I blinked slowly, confused by his question. I could feel my facade of lies crumbling in front of this being who could read my thoughts so easily. "I guess...there isn't a point if death is inevitable."

Instantly, Malachi moved forward at lightning speed and had me in a chokehold before I could even process that he had moved. I desperately grabbed at his arm, trying to break free from his grasp. A strange panic washed over me as if I was facing death for the first time. Under Malachi's intense gaze, it felt like the sharp edge of a knife slicing through me.

"What is the purpose of existing? What drives you, Leonidas, when our lives hold so little value?" His words were cold and calculating. Death meant little to someone like me. There would be no goodbyes or tears - just a brief moment of pain before I ceased to exist. "Do you honestly believe anyone will care when you're gone? Why do you even care about dying? Tell me."

A surge of anger overwhelmed me, a fire blazing within. The man's grip loosened slightly, allowing me just enough breath to speak, but his gaze never wavered from mine. As I struggled against him, thoughts flooded my mind - my deepest desires and ambitions that I kept hidden away. In that moment, I realized that while my simple life had its share of pain and hope, the idea of giving up and never having to struggle again was tempting. But something inside me yearned for more. I didn't want to die...yet there was a sense of satisfaction in remaining loyal to my wife and honoring what my family had done for me.

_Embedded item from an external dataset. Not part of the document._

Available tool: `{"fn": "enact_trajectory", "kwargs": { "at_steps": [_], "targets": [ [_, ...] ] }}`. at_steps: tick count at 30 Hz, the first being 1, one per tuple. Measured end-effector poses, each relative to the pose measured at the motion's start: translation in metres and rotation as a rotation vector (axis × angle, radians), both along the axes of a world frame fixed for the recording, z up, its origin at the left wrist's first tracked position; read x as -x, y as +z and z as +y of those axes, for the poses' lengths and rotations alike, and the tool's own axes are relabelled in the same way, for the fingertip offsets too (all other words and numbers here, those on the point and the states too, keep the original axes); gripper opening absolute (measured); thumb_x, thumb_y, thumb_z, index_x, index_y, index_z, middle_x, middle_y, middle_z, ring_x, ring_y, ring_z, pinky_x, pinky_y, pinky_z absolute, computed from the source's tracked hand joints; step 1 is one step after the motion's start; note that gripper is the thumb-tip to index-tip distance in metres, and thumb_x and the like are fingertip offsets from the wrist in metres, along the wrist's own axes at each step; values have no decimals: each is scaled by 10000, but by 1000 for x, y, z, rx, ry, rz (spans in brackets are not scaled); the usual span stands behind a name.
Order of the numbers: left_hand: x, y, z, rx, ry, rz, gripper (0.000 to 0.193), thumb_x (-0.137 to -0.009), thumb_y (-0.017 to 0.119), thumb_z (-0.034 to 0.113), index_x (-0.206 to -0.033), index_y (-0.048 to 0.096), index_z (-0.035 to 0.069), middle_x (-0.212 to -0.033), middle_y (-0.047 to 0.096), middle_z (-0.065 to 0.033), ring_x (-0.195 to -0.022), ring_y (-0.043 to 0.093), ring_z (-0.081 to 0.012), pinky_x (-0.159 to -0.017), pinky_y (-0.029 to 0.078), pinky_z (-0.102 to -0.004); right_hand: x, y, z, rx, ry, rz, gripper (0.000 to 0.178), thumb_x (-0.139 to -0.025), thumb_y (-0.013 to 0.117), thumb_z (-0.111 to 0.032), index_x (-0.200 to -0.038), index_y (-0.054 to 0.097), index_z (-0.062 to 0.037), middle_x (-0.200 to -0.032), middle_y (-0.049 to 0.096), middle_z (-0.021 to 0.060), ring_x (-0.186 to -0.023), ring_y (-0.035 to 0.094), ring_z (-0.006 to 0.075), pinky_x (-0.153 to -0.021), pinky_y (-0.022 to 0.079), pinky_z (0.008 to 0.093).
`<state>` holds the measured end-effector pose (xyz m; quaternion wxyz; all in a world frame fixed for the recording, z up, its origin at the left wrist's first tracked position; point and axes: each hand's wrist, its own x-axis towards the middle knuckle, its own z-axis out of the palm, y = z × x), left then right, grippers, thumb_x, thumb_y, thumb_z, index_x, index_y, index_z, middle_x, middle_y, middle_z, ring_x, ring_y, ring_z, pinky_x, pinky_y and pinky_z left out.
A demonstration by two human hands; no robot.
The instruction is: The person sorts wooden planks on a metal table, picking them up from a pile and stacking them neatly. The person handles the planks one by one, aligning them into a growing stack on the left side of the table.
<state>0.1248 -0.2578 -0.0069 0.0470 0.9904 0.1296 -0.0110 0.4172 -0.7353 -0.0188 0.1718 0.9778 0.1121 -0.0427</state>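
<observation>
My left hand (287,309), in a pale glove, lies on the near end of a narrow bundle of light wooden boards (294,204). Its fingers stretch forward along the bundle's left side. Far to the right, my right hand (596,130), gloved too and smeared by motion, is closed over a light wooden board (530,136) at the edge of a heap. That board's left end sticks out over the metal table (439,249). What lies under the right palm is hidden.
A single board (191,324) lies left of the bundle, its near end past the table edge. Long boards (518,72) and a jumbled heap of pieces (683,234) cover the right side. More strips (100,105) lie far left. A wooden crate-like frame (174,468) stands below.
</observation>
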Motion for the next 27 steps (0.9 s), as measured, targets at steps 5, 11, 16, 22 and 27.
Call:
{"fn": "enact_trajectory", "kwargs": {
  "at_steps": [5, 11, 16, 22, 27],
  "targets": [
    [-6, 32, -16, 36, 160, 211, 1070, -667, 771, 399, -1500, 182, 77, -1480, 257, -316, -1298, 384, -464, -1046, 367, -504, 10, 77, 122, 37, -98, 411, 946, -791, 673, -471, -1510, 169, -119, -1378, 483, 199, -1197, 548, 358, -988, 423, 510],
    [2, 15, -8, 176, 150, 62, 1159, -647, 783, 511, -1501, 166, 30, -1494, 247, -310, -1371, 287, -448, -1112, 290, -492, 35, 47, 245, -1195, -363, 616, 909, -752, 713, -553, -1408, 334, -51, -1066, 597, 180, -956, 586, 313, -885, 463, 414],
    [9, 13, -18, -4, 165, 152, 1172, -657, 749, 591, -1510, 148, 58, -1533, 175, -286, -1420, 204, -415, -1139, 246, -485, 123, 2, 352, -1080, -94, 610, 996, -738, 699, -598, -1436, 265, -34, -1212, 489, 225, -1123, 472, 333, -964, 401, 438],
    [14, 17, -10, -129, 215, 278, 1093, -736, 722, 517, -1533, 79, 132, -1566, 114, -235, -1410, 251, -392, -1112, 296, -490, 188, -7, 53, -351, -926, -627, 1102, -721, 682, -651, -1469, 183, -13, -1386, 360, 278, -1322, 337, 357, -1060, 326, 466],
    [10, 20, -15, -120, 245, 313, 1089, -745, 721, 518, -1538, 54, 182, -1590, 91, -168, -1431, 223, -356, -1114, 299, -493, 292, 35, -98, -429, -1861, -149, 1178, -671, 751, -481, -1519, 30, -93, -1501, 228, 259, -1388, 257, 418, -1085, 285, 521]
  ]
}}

"...There is nothing...if I die." My voice sounded strained from his tight grip. Everything around me began to fade as numbness spread through my limbs - was this the end? "But I can't..."

"Why? Why can't you die?" An eerie feeling was in the air, almost like magic surrounding us. It took a moment for me to realize he wasn't reading my mind, but rather searching through my emotions like a stone rolling through a river, trying to find something specific.

"I'll be...alone," I finally realized. Throughout most of my existence, I had been surrounded by people who loved me - my brothers, sister - but I never seemed to take from them.

I never stopped to think about how lonely that realization was. Among a group of outcasts, I was still an outsider. And at the deepest layer within myself, there was a part of me that wished for companionship.

Something was eating away like acid - a longing for power and control, not just for protection but as something truly mine that couldn't be taken away.